> [Available data]:
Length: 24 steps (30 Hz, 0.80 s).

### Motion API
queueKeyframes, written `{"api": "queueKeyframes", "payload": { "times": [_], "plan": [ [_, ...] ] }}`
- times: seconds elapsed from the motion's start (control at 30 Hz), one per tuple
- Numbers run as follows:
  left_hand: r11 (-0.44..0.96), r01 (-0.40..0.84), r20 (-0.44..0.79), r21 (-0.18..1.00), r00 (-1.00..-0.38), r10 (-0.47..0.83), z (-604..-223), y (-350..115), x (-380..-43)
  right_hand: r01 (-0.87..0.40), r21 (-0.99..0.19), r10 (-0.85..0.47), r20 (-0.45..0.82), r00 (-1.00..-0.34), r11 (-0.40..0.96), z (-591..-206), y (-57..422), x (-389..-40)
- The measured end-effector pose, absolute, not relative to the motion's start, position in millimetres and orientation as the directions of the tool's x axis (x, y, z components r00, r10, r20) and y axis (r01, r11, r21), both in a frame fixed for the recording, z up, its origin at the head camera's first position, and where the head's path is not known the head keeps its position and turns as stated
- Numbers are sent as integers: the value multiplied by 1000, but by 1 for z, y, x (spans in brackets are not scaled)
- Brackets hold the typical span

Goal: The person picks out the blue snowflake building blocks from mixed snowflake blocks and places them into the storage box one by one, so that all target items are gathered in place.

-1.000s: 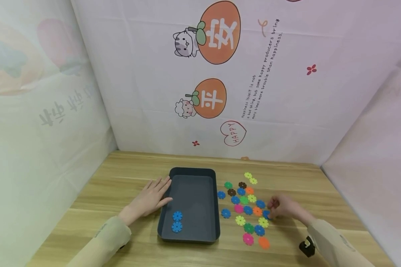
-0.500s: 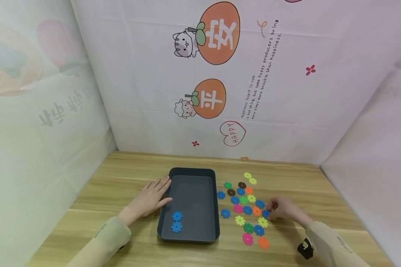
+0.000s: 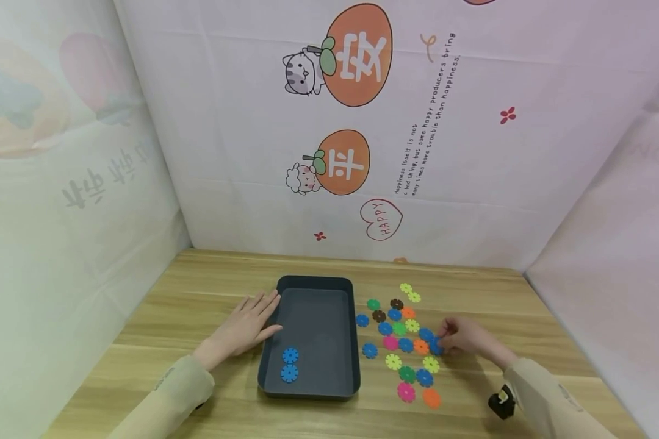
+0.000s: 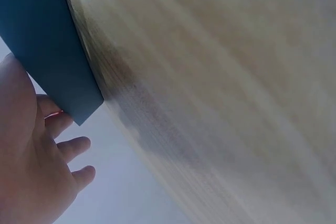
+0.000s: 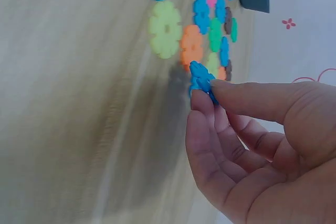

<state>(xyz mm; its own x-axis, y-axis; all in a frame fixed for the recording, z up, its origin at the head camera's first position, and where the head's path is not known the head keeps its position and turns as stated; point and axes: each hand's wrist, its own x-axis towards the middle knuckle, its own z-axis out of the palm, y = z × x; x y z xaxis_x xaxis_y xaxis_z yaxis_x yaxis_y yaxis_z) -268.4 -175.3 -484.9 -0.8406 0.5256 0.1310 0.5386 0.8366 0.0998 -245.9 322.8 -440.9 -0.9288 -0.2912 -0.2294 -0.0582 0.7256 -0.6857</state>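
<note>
Running this rig remotely, I'm watching the right hand (image 3: pixel 467 337) pinching a blue notched plastic disc (image 3: pixel 436 346), thumb and finger nearly together. Loose multicoloured notched plastic discs (image 3: pixel 406 345) are lying between it and the dark grey rectangular tray (image 3: pixel 318 329), which the left hand (image 3: pixel 241 326) is touching with extended fingers. Only the right wrist cam's clearly showing that pinch.

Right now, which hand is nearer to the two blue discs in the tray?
Left. The left hand touches the left side of the tray, close to the two blue discs; the right hand is past the opposite side, pinching another blue disc.
</note>
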Motion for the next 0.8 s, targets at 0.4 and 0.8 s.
{"api": "queueKeyframes", "payload": {
  "times": [0.4,0.8],
  "plan": [
    [838,528,91,140,-849,520,-482,-178,-269,-114,-693,-326,-182,-928,712,-418,288,-254],
    [837,531,95,134,-847,522,-481,-179,-273,-159,-722,-368,-142,-919,673,-404,238,-272]
  ]
}}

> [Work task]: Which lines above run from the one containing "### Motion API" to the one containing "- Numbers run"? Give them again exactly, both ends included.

> [Written reply]:
### Motion API
queueKeyframes, written `{"api": "queueKeyframes", "payload": { "times": [_], "plan": [ [_, ...] ] }}`
- times: seconds elapsed from the motion's start (control at 30 Hz), one per tuple
- Numbers run as follows:

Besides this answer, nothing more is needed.